* **TASK DETAILS**:
A verbatim repetition of the data below is requested, without images.

* **Source data**:
------------------------------------------------------------

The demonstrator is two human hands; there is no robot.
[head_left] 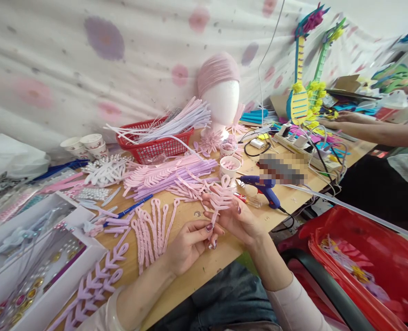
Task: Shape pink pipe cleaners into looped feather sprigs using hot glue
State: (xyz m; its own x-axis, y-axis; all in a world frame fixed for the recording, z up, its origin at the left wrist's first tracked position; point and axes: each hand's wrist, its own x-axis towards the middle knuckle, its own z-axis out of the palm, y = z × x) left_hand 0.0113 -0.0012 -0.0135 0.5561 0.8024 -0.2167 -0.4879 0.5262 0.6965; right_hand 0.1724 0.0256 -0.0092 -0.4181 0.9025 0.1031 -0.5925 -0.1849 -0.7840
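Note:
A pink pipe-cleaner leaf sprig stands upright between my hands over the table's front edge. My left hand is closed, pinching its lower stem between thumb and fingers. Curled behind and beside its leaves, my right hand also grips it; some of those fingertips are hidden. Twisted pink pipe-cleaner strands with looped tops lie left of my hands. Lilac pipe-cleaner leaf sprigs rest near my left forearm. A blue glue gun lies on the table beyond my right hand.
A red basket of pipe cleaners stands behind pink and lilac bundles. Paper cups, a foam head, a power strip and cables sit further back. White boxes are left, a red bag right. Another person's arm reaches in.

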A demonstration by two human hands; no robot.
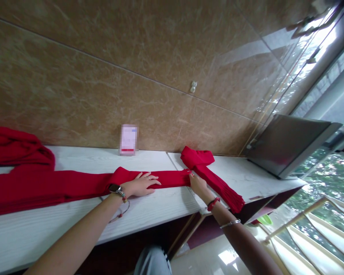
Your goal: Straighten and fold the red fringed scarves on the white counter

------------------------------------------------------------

* **EXPECTED OUTPUT**:
The demonstrator is two human hands; there is no robot.
[head_left] 
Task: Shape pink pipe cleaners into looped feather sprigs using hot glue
State: (xyz m; its own x-axis, y-axis; all in a world frame fixed for the recording, z up, its origin at the left wrist's first tracked position; point and axes: each hand's wrist, its own x-axis towards the middle knuckle, its own z-axis out of the palm, y = z × x) left_hand 0.0113 -0.0012 -0.0135 0.5561 0.8024 -0.2167 -0.4879 0.5262 0.6965; right_hand 0.1724 0.0256 -0.0092 -0.4181 0.9025 0.1031 -0.5925 -0.1849 -0.7840
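Note:
A pink pipe-cleaner leaf sprig stands upright between my hands over the table's front edge. My left hand is closed, pinching its lower stem between thumb and fingers. Curled behind and beside its leaves, my right hand also grips it; some of those fingertips are hidden. Twisted pink pipe-cleaner strands with looped tops lie left of my hands. Lilac pipe-cleaner leaf sprigs rest near my left forearm. A blue glue gun lies on the table beyond my right hand.
A red basket of pipe cleaners stands behind pink and lilac bundles. Paper cups, a foam head, a power strip and cables sit further back. White boxes are left, a red bag right. Another person's arm reaches in.
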
A demonstration by two human hands; no robot.
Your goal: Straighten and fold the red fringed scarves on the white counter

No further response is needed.